As for Europe’s chief executive officers, they have been much more worried about preserving the sanctity of the single market than the prospect of losing exports.

Now, it is the turn of political blackmail. The argument is that a “no deal” Brexit would create long-standing resentment in Britain toward the EU (as if that’s been absent before now.) 

The Chequers proposal has already triggered resignations in May’s government. The EU should throw her a bone to help her get a deal past her bitterly divided Conservative Party. 

Humiliation would be in nobody’s interest. This line of thought is, to say the least, a little self-indulgent. True, the Chequers plan was the first coherent proposal offered by the UK. 

But just because Brexiteers wasted months lost in their flag-draped dreams about sticking it to Brussels, why should Barnier come to the rescue? 

Yes, he would no doubt prefer to deal with May than Johnson as prime minister, but internal Tory party management is not really his problem.
Let us not forget that it was the UK that voted to leave. 

Despite the English tabloid view of wicked eurocrats determined to punish plucky Britain, the EU negotiators are just trying to make sure that the rules of their club remain intact after Brexit. 

That is only fair to the member states and other countries with EU relationships, whether trading partners or members of the European Economic Area such as Norway.

Nor is it immediately apparent why maintaining good relations with Britain should be the priority. 

Of course, there are deep commercial, financial and strategic ties to protect — which are not to be sniffed at in the Trump era. 

Yet for any EU leader, defending the national interest and the bloc’s smooth functioning must come first. 

The stakes are particularly high for Ireland, which is rightly demanding assurances on its border. But it is hard to see how any government could countenance letting Britain enjoy a better position outside the EU than within. 

This is not about punishing Britain, it is simple self-preservation.

This does not mean, of course, that the EU 27 will not compromise on some areas. 

In financial services, there are signs that Britain may have finally accepted that it will have to be a “rule-taker” from Brussels if it is to enjoy so-called “equivalence” status — where it certifies that its regulatory systems are equivalent to the EU’s rules. 
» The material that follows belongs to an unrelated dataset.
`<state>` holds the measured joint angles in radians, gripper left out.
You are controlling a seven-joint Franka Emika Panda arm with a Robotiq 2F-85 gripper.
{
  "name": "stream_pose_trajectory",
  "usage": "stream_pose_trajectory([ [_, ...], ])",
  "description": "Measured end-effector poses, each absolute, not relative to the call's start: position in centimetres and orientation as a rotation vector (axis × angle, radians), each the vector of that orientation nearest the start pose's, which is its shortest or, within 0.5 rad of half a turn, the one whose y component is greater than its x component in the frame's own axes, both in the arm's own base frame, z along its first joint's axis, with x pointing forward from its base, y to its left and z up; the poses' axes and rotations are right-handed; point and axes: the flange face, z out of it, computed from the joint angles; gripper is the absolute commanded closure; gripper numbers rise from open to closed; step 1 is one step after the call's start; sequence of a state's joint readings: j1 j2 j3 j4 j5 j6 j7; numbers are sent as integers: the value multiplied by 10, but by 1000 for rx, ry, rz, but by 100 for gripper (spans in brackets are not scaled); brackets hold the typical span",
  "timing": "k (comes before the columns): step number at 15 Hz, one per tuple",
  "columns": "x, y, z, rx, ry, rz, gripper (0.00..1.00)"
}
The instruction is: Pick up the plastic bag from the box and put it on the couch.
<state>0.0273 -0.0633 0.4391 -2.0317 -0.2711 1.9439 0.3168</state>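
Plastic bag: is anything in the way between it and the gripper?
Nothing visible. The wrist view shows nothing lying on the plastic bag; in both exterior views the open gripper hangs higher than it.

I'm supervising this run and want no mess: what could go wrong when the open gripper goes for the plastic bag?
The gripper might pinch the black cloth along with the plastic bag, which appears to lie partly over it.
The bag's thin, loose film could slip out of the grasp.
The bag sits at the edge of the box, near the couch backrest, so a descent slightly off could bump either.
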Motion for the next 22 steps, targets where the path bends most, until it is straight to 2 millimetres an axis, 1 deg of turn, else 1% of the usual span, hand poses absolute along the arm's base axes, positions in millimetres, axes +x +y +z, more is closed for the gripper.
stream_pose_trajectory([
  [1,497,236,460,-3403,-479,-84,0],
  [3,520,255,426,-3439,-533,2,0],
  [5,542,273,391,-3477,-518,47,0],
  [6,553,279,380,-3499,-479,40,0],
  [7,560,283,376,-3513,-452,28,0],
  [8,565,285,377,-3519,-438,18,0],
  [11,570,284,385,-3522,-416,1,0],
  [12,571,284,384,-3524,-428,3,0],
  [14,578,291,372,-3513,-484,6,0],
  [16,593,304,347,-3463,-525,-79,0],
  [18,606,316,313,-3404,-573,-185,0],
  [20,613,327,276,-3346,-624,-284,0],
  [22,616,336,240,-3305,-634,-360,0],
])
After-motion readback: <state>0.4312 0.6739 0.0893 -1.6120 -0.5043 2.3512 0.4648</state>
This blueprint could be extended beyond the areas covered by similar deals with third countries. 

But it is worth pointing out that Barnier would only be giving ground where it is in the EU’s own interest to do so: in this case it wants to keep accessing London’s world-class financial services.

Indeed, while Britain has every right to draw red negotiating lines wherever it wants, it must recognise by now that it does not have the whip hand here. 
The member states understand that the EU’s intrinsic worth comes from its unity. Britain needs to accept that its stand-alone value is far lower. — Bloomberg

Ferdinando Giugliano writes on European economics for Bloomberg. He is also an economics columnist for La Repubblica and was a member of the editorial board of the Financial Times.